In the records that follow, count the lines where the string "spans" appears, and give the count with nothing added.

##### Information provided #####

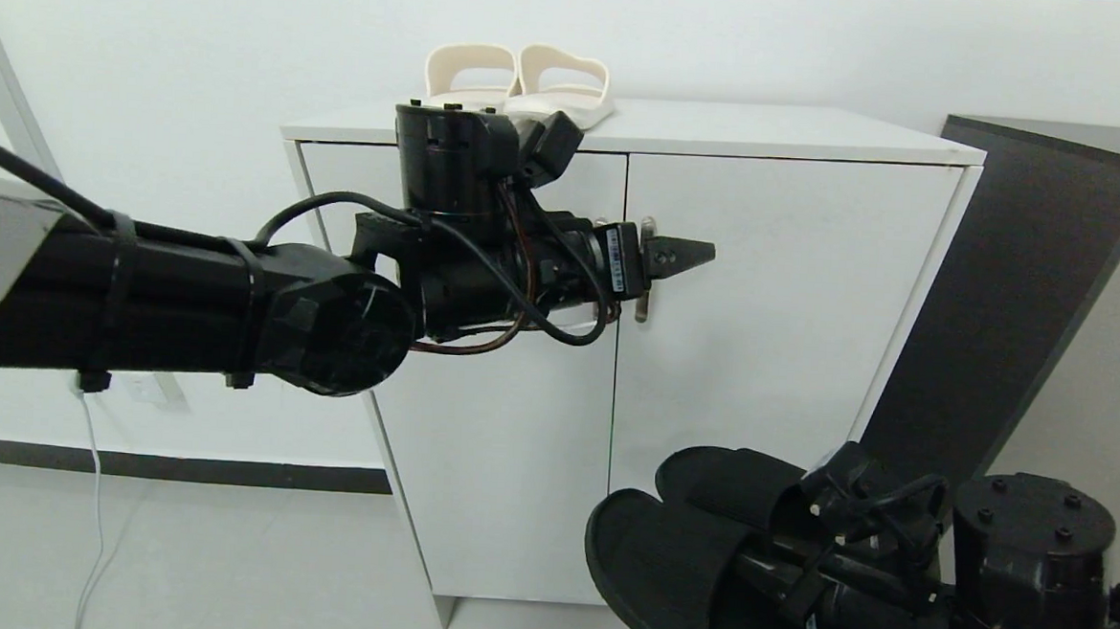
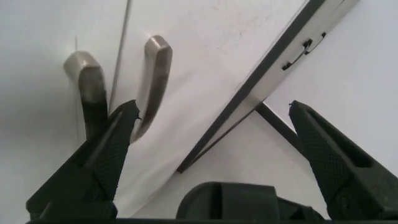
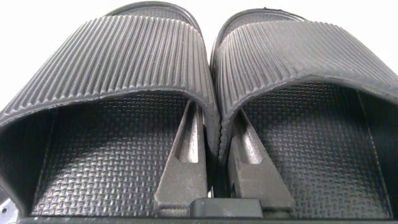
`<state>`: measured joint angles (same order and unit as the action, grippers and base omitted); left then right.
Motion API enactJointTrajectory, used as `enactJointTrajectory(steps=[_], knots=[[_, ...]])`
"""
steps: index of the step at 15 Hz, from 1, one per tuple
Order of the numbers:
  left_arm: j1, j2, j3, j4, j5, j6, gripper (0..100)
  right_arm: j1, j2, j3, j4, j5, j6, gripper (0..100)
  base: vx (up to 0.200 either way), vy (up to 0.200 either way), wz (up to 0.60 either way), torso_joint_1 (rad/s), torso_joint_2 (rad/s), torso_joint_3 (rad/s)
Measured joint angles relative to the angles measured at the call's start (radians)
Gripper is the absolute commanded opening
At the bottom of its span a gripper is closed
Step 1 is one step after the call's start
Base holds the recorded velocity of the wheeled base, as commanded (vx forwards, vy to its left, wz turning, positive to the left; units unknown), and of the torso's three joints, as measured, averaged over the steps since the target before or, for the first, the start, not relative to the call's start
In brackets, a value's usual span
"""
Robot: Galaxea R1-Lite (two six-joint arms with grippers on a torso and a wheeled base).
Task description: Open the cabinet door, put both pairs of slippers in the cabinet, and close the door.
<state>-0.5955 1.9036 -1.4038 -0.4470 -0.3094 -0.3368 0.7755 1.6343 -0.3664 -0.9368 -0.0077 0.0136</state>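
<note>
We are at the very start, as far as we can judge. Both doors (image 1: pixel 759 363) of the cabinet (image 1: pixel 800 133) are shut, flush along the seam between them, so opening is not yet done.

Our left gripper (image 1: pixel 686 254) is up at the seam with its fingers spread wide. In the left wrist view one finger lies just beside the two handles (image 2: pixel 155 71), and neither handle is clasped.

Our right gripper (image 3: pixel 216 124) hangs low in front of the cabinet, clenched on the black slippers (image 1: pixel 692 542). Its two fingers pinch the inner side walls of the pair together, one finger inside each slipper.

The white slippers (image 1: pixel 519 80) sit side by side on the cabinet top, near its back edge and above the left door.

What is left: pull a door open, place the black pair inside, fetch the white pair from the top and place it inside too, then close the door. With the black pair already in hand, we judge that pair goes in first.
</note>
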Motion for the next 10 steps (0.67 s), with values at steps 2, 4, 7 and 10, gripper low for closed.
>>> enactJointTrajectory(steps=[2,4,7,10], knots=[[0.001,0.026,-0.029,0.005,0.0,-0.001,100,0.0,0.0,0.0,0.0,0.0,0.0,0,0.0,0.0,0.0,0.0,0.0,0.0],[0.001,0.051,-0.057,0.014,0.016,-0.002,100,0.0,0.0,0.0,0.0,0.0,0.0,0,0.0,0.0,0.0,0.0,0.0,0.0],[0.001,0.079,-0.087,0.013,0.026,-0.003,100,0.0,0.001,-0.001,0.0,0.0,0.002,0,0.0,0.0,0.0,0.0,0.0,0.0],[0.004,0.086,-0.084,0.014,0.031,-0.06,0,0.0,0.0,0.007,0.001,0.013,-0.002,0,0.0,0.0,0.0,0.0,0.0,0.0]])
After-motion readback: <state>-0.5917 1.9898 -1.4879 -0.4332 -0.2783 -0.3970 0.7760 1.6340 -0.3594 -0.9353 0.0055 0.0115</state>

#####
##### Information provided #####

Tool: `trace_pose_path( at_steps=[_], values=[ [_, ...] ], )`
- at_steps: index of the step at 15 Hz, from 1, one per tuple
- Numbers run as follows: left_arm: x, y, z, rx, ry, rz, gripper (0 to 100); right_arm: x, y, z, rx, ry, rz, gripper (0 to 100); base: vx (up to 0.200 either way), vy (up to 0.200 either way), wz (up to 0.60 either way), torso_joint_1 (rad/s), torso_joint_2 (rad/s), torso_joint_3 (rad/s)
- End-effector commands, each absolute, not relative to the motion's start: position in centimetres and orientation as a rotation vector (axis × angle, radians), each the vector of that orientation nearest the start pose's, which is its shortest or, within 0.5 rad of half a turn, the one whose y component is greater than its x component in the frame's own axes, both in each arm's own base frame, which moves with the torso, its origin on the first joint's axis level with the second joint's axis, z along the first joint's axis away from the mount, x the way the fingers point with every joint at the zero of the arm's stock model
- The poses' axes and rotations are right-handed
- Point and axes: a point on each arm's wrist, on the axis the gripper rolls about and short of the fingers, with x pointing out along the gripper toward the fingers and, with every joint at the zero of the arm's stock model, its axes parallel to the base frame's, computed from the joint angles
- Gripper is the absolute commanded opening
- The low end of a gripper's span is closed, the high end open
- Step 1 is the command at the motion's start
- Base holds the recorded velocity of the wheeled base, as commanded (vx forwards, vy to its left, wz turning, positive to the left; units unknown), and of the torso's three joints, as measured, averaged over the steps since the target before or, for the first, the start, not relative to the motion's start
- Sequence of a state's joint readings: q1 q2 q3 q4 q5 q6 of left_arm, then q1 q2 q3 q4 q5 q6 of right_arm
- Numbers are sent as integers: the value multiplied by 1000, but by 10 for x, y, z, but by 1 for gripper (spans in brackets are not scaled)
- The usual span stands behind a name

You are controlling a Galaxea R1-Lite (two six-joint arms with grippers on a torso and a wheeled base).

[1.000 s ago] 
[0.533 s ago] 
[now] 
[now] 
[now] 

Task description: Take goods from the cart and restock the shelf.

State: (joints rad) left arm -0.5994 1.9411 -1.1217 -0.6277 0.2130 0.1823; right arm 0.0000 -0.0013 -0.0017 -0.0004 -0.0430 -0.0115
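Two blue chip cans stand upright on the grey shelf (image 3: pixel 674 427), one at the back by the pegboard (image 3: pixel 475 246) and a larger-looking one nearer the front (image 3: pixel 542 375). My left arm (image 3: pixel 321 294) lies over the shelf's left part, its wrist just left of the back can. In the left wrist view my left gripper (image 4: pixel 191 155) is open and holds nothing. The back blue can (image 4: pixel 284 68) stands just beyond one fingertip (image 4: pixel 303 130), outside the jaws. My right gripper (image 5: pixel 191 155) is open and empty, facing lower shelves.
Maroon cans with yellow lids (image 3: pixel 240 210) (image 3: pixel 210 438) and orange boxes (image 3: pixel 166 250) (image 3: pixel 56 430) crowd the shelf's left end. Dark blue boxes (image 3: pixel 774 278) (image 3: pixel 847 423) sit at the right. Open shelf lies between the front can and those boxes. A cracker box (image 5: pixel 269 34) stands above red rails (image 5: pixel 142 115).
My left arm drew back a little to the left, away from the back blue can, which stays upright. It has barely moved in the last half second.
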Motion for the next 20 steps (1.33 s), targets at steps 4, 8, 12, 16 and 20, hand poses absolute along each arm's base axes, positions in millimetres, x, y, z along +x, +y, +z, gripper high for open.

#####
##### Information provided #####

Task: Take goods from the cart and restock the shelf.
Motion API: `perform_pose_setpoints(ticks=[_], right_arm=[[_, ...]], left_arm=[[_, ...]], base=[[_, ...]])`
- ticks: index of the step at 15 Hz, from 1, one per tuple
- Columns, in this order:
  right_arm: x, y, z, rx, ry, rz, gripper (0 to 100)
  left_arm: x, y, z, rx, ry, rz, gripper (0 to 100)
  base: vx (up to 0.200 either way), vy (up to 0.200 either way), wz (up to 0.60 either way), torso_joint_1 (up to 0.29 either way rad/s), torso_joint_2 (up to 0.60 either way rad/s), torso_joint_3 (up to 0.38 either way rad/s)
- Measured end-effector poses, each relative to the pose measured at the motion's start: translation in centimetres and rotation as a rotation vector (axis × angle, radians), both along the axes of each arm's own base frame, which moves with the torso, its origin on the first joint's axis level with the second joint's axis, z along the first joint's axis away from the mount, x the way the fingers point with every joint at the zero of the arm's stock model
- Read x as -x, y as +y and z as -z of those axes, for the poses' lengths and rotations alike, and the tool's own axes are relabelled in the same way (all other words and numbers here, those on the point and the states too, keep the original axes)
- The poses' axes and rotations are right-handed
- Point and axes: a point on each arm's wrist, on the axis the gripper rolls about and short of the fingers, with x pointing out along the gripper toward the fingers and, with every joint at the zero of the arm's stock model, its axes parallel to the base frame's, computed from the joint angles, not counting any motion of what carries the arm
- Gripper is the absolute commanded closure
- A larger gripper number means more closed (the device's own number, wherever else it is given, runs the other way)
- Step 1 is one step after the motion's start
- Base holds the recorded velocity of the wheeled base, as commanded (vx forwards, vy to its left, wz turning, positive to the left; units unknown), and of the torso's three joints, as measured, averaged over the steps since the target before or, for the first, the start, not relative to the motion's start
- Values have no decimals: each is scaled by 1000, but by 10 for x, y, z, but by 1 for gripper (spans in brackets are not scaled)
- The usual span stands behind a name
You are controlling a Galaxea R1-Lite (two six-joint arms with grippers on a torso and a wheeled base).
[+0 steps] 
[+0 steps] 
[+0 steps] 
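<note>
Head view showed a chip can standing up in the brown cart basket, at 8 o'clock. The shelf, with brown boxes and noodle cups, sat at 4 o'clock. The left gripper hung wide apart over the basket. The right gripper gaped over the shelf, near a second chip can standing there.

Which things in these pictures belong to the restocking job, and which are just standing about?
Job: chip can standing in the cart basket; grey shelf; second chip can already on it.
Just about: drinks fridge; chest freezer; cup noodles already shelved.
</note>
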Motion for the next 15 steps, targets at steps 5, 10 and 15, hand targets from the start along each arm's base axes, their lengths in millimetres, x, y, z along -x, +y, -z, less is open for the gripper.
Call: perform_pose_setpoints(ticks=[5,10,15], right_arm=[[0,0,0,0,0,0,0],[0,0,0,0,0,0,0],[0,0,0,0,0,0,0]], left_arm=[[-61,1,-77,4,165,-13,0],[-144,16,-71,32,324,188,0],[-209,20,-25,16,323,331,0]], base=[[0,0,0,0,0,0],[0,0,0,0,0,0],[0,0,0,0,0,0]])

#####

_Written answer_. 2